Bagikan:

JAKARTA - Menteri Kesehatan Budi Gunadi Sadikin memaparkan terdapat dua ciri bagi daerah yang telah mengalami paparan COVID-19 varian Delta. 

Hal ini diketahuinya setelah melakukan diskusi dengan epidemiolog dan diaspora Indonesia yang ada di luar negeri.

"Cirinya dua, yaitu CT-nya lebih rendah dan kemudian di masa aktifnya lebih cepat. Jadi sembuhnya lebih cepat tapi meningkat keparahannya lebih cepat," kata Menkes Budi dalam konferensi pers yang ditayangkan secara daring, Jumat, 9 Juli.

Dia lantas mencontohkannya dengan data angka CT di Sumatera Barat. Pada akhir Desember 2020 lalu saat varian Delta belum menyebar angka CT terendah mencapai 12,15 namun saat varian ini masuk pada Juni lalu, angka CT terendah mencapai 8,22. 

Hal ini juga terjadi di wilayah Jakarta, Kudus, dan Bangkalan pada Juni lalu di mana angka CT terendah mencapai di bawah 10. 

"Dengan menggunakan komparasi seperti ini, bisa dilihat daerah-daerah yang rata-rata CT minimal rendah yang kemungkinan sudah dimasuki varian Delta," ungkapnya.
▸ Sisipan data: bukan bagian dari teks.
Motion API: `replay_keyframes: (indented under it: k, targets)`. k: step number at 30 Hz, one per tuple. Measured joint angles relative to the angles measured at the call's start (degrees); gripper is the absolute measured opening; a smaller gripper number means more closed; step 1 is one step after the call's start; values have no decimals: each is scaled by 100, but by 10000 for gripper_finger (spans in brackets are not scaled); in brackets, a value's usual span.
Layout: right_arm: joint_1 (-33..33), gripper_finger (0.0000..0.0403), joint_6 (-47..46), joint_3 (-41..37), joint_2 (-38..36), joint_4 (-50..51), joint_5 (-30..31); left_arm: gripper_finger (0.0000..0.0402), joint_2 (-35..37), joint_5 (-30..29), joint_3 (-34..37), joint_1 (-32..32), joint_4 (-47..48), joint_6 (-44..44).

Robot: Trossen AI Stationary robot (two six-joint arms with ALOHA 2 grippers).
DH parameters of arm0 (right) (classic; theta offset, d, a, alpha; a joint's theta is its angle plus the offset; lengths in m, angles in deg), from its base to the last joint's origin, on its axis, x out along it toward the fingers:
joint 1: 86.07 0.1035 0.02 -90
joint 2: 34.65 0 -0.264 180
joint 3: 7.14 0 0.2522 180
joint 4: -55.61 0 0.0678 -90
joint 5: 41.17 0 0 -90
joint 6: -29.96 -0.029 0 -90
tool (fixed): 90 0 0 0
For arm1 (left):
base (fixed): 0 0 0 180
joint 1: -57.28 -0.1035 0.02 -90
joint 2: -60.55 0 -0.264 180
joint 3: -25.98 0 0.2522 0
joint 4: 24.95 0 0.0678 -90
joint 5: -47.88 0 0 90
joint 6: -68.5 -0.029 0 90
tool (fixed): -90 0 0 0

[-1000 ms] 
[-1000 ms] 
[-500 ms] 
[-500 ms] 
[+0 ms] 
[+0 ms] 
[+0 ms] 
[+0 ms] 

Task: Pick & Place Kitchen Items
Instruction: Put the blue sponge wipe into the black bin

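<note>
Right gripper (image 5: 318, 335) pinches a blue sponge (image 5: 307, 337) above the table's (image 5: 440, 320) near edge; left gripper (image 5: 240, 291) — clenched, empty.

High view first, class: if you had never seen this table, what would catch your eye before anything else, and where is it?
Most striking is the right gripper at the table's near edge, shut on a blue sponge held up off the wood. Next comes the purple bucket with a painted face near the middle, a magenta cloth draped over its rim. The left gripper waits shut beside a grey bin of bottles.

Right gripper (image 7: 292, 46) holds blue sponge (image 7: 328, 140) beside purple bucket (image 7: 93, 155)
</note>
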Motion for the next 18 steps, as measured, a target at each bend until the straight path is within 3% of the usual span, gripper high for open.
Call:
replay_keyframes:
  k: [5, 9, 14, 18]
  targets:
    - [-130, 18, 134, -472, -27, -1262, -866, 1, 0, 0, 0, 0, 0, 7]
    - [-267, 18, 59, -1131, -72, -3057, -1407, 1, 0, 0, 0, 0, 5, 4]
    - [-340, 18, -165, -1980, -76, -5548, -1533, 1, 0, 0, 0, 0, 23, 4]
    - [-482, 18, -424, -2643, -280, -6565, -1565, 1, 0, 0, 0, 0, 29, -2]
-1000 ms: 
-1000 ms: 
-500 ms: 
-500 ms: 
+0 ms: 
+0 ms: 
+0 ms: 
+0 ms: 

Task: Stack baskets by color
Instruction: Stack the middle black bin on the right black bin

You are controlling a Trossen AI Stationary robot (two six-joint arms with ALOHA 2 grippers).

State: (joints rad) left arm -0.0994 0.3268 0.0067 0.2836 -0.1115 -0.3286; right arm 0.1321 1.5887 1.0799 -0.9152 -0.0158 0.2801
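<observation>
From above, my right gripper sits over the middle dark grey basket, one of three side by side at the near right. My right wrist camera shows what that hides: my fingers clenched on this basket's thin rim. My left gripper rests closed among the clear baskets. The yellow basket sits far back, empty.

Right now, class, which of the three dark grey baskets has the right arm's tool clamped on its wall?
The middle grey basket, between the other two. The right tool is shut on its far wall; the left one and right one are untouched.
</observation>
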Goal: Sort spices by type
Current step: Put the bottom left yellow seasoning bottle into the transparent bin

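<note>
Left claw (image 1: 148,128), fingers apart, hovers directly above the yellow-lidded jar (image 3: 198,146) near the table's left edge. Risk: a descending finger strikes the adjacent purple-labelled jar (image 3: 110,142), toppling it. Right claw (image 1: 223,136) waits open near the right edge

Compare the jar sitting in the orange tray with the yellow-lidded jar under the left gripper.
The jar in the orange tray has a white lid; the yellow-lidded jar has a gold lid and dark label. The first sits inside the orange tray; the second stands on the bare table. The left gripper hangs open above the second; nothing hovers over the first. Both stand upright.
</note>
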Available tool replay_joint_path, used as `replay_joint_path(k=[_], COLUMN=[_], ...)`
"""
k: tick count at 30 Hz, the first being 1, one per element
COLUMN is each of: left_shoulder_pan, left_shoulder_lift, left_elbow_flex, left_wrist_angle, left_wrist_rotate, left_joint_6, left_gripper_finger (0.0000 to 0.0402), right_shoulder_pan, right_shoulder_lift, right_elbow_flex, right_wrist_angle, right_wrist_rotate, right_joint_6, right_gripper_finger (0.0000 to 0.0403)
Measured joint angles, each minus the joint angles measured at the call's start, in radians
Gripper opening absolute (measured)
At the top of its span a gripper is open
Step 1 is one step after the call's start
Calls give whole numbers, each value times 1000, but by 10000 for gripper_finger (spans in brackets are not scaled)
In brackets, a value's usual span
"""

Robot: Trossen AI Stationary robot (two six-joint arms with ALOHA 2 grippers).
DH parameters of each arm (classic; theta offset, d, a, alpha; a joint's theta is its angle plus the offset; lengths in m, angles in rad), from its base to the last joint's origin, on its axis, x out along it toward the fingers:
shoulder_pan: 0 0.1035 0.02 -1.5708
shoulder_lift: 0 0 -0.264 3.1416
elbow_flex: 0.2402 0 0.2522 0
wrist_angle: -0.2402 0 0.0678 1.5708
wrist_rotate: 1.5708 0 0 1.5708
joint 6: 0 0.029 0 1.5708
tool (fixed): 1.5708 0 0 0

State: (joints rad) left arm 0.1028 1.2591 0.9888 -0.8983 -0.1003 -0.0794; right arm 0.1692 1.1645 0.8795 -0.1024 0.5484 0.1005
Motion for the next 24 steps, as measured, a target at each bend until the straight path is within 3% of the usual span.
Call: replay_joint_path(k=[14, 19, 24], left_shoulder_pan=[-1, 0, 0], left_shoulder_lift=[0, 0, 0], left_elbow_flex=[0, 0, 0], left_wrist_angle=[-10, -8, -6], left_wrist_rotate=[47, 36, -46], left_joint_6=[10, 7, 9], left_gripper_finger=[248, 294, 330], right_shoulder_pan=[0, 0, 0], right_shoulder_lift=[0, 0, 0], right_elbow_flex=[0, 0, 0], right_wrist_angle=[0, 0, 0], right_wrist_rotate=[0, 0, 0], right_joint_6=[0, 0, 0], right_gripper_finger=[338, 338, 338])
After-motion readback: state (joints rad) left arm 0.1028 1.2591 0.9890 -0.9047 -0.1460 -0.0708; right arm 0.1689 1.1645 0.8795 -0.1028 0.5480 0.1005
Ketika kecenderungan suatu daerah dimasuki varian Delta maka pemerintah harus segera melakukan upaya antisipasi yang tepat sesuai karakteristik varian virus tersebut. Mengingat, varian Delta lebih cepat menular daripada varian Alfa.

"(Varian Delta, red) tidak lebih mematikan tapi penularannya lebih cepat sehingga tata cara perawatan di rumah sakitnya dan agresifitas untuk melakukan testing harus ditingkatkan," tegas Budi.

Menkes Budi meminta pemerintah daerah harus memasukkan angka CT pada sistem pelaporan kasus COVID-19. Hal ini bertujuan agar pemerintah dapat memonitor perkembangan penularan virus varian Delta di berbagai wilayah di Indonesia.

"Kita sudah ambil keputusan, setiap uji PCR, CT Value harus dimasukkan ke dalam sistem pelaporan jadi antisipasi penyebaran Delta (bisa dilakukan, red) di sana," jelasnya.

"Mulai Senin kita mulai ini," pungkasnya.

Tentang CT

Diagnosis COVID-19 dilakukan melalui metode real-time RT-PCR. Dalam tes ini, petugas kesehatan akan mengambil cairan dari tenggorok dan hidung seseorang.

Selanjutnya, sampel dimasukkan ke tabung khusus untuk kemudian diperiksa di laboratorium. Pada tahap berikutnya, sampel diekstraksi menggunakan kit tertentu agar dapat mengeluarkan materi virus yang disasar.

Selanjutnya, materi genetik diperbanyak (amplifikasi) menggunakan mesin real timePCR. Proses tersebut bisa dilakukan sampai sekitar 40 siklus.

Mesin real time PCR memakai floresens sehingga tiap kali diperbanyak, terbentuklah sinyal floresens. Jumlah sinyal floresens yang terbentuk itu berbanding lurus dengan amplifikasi yang terjadi.

Biasanya, hasil tes PCR dari laboratorium hanya memberikan keterangan positif atau negatif. Namun, ada pula fasilitas kesehatan yang turut menambahkan keterangan nilai cycle threshold atau CT dalam lembar hasil PCR. Sebenarnya, apa sih arti nilai CT swab test itu?

Dalam edaran Perhimpunan Dokter Spesialis Mikrobiologi Klinik Indonesia (PAMKI) dikutip dari Klikdokter, hasil pemeriksaan real time PCR dinyatakan positif bila terdapat akumulasi sinyal fluoresens.

CT value merupakan jumlah siklus yang diperlukan hingga sinyal fluoresens melampaui atau melewati ambang (threshold).

“Nah, nilai CT berbanding terbalik secara proporsional dengan jumlah asam nukleat target pada sampel. Semakin rendah nilai CT, makin tinggi jumlah asam nukleat target,” kata dr Astrid Wulan Kusumoastuti dikutip Klikdokter.